Dr. Henrik Matthies*, Managing Director des Health Innovation Hubs (hih) des Bundesgesundheitsministeriums, über die neuen Möglichkeiten der Gesetzlichen Krankenkassen für Investitionen in Gesundheits-Start-ups und die damit verbundene Möglichkeit zur Gestaltung des Gesundheitssystems der Zukunft durch das gezielte Schließen von Versorgungslücken.
Von Heiner Sieger
Im Digitale-Versorgung-Gesetz (DVG) wurde es beschlossen: Zur Optimierung der Versorgungsqualität dürfen die Gesetzlichen Krankenkassen (GKK) nun auch via Venture Capital Fonds (VCs) in Gesundheits-Start-ups investieren.
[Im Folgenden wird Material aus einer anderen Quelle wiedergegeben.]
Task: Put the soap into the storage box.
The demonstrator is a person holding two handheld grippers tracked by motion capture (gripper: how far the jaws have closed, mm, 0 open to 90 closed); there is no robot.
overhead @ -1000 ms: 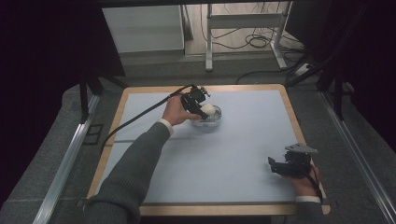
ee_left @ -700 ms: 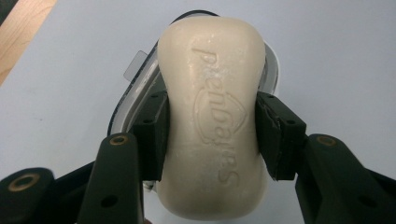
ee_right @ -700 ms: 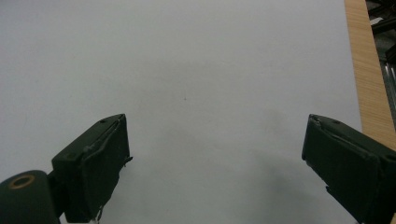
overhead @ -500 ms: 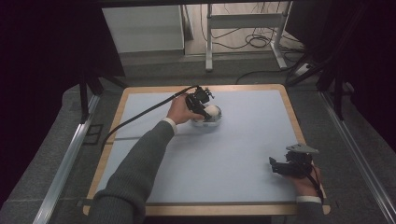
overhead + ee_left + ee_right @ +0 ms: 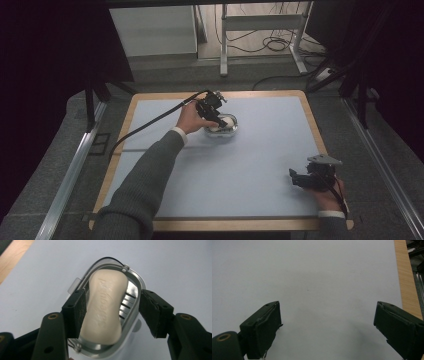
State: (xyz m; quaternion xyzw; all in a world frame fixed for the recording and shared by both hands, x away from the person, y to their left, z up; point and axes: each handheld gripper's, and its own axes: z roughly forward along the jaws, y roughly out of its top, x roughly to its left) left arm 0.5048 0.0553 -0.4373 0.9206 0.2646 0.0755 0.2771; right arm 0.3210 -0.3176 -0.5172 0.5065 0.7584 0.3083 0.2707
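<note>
In the high view, the left gripper (image 5: pixel 220 117) hangs over a soap dish (image 5: pixel 231 131) just above the centre of the frame, on the table (image 5: pixel 250 165). In the left gripper view the soap bar (image 5: pixel 106 307) lies in that dish between the jaws, which have just been opening; the left pad touches it, the right stands apart. The right gripper (image 5: pixel 296 179), lower right, gapes wide over bare table.

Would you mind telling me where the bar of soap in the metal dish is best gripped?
Probably across the soap's narrowed waist, from straight above: its long sides are exposed there, and the dish rim blocks a low sideways approach.
</note>
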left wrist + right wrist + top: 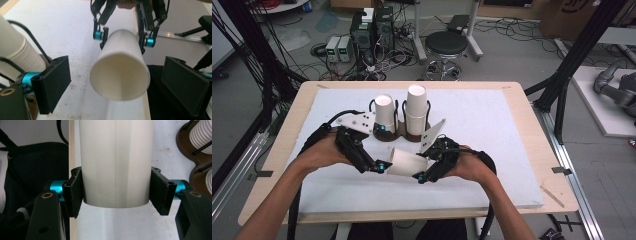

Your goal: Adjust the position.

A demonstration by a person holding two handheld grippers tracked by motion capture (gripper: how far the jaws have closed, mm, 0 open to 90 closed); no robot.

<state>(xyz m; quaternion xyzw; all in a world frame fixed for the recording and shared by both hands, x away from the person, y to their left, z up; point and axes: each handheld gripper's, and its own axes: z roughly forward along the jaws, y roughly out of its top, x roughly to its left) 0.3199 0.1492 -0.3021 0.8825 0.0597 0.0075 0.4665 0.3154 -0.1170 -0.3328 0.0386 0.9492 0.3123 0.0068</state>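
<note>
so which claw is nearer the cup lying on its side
Right. The right claw is clamped on the cup near its base, pads pressing both sides. The left claw is open at the cup's open mouth, its pads standing off either side without touching.

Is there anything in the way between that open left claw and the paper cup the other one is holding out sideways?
Nothing visible. The left gripper is open, its jaws wide on either side of the paper cup, whose open mouth faces it. The right gripper clamps the cup near its base, above the white table mat.
</note>
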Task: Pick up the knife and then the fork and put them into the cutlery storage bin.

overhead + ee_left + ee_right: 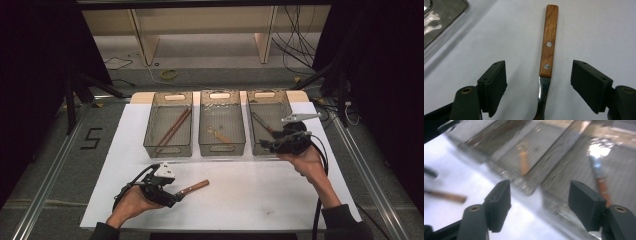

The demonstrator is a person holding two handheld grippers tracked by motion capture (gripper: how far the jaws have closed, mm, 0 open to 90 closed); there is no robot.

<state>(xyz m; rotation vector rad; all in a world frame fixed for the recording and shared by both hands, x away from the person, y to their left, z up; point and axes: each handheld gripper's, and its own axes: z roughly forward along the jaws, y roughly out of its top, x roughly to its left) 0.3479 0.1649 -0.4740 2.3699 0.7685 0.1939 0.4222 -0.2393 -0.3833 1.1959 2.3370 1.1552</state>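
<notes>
We see the left hand-held gripper (539, 82) spread wide around a wooden-handled utensil (548, 47) lying flat on the white desk (599, 30), its pads clear of it, while the right hand-held gripper (540, 202), spread and gripping nothing, hovers at the rightmost mesh basket (259, 112)

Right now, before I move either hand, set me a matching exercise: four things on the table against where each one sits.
Things:
1. chopsticks
2. wooden-handled utensil
3. left gripper
4. right gripper

Places:
A. at the near edge of the right basket, jaws open
B. in the left basket
C. on the white sheet, between open jaws
D. near left of the sheet, around the utensil's metal neck

Pairs: 1-B, 2-C, 3-D, 4-A
</notes>
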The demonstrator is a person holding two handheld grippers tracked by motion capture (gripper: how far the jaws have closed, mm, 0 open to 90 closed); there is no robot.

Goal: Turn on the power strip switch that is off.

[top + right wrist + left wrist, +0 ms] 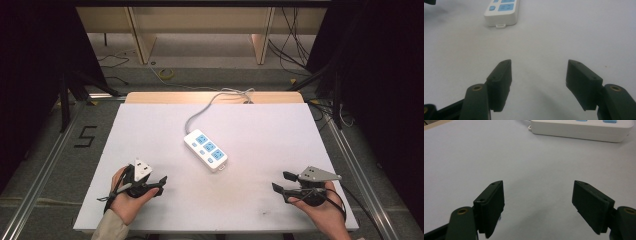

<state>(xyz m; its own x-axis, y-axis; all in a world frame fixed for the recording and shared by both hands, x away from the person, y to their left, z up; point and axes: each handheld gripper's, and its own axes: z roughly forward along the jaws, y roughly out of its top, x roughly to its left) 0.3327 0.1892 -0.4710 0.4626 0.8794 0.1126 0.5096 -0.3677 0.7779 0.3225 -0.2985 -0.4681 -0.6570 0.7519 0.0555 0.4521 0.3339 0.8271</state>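
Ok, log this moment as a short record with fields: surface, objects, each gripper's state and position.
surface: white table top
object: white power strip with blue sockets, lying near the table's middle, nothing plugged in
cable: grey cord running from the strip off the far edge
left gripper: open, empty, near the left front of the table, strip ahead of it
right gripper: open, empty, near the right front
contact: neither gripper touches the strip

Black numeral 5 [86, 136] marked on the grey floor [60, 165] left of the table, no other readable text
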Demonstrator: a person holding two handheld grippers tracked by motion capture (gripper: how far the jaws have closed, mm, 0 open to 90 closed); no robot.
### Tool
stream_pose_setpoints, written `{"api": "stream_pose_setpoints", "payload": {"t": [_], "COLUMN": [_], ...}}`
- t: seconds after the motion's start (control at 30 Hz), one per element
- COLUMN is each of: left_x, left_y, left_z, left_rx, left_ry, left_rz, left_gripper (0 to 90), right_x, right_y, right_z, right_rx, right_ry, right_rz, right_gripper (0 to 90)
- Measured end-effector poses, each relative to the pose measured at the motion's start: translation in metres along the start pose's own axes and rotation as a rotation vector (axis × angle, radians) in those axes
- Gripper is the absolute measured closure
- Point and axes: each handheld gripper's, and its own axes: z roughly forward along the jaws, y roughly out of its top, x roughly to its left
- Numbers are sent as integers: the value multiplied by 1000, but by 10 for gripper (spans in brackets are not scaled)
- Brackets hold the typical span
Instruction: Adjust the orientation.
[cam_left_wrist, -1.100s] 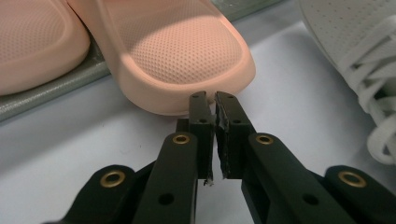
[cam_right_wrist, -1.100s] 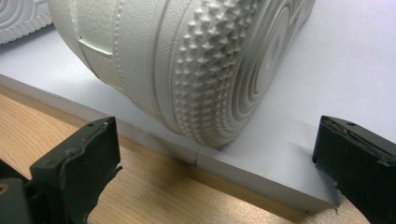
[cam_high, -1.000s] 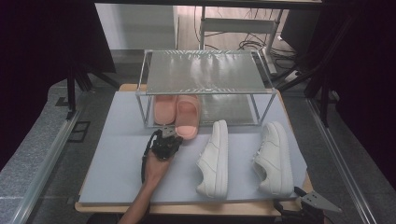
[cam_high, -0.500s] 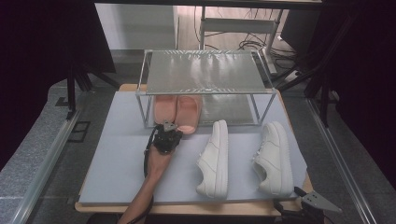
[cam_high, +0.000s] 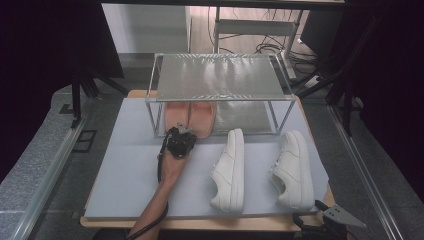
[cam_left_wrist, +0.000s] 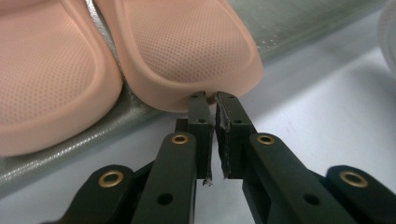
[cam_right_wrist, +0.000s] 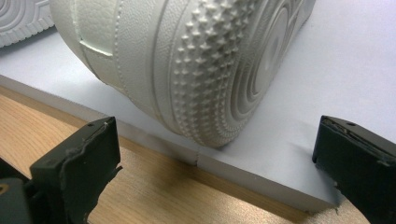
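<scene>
left tool (cam_left_wrist: 208, 95): closed, tips touching heel rim of right-hand pink perforated rubber slipper (cam_left_wrist: 187, 51) | slipper: lower shelf of metal-framed rack (cam_high: 220, 75), 11 o'clock on counter | right tool (cam_right_wrist: 210, 158): open, white sneaker (cam_right_wrist: 187, 60) just ahead

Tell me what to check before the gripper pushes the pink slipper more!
1. Left gripper shut: ok, the jaws sit nearly together with nothing between them.
2. Tips meet the pink slipper: ok, they touch its heel edge.
3. Slipper lined up beside the other pink slipper: ok, side by side.
4. Slippers fully under the metal rack: not ok, heels overhang the lower shelf's front edge.
5. Room farther back on the lower shelf: cannot tell.
6. Right gripper out of the way: ok, open at the table's near edge by a white sneaker.
</scene>
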Motion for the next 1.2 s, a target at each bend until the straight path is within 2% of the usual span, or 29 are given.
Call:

Wie finden die Gesetzlichen Krankenkassen die zu ihnen passenden sowie Erfolg versprechenden Gesundheits-Start-ups?
In der Regel benötigen die Kassen dafür professionelle Partner. Die Investitionen erfolgen dann nach heutigem Stand über drei verschiedene Modelle: Das erste Modell hat die Barmer GEK schon 2016 verfolgt, als sie sich mit 15 Millionen Euro am Health Fonds des Risikokapitalgebers Earlybird beteiligt hat. Ein zweites Modell ist das Vorgehen der Beteiligungsgesellschaft BrückenKöpfe. Dabei besteht die Möglichkeit, dass Kassen in einen neuen Fonds investieren, der ausschließlich für die neuen Möglichkeiten des §263a geschaffen wurde und der ausschließlich Gelder von Kassen annimmt. Dieser Fonds investiert dann seinerseits in Gesundheits-Start-ups, so sie denn Versorgungslücken im deutschen Gesundheitswesen schließen. Neu hinzugekommen ist jetzt das dritte Modell: Kassen dürfen auf breiter Front der gerade europaweit gestarteten Initiative des Venture Centre of Excellence (VCoE) beitreten. Mit dieser Einrichtung hat der European Investment Funds (EIF) zusammen mit dem European Institute of Innovation and Technology Health (EIT Health) geradezu eine Blaupause für das Investment in Gesundheits-Start-ups aufgebaut. Der deutsche Gesetzgeber hat den Gesetzlichen Krankenkassen gleichzeitig im Digitale-Versorgung-Gesetz den roten Teppich für künftige Investments ausgerollt. Für die Kassen ist das ein super Zeitpunkt, da jetzt aufzuspringen. Ich gehe davon aus, dass alle großen Kassen sich das gerade überlegen und hoffentlich viele der mittleren und kleineren Kassen sich zusammentun und ebenfalls mitmachen.
Dr. Henrik Matthies ist sich sicher, dass Versorgungslücken mit den vom VCoE ausgewählten TOP 10-15 europäischen Gesundheitsfonds adressiert werden können
Welche Rolle spielt das Venture Center of Excellence bei der Auswahl der Start-ups?
Beim VCoE wählt der EIF europaweit etwa 10-15 Venture Capital (VC) Fonds aus, die bereits nachweislich erfolgreich in Gesundheits-Start-ups investiert haben. Wenn diese VCs im Rahmen des VCoE interessante Start-ups finden, können sie in einer zentralen Datenbank abgleichen, welche der beim VCoE teilnehmenden Kasse das Themenfeld auch interessiert. Der VC-Geber kann dann der Kasse ein Co-Invest anbieten. Es ist inzwischen quasi unmöglich für einen einzelnen Fonds, die komplette Start-up-Szene in Europa zu beobachten und zu kennen. Wenn man aber die TOP 10-15 Gesundheitsfonds Europas zusammen hat, ist die Chance groß, dass genau die Versorgungslücken adressiert werden, die auch deutsche Krankenkassen interessieren.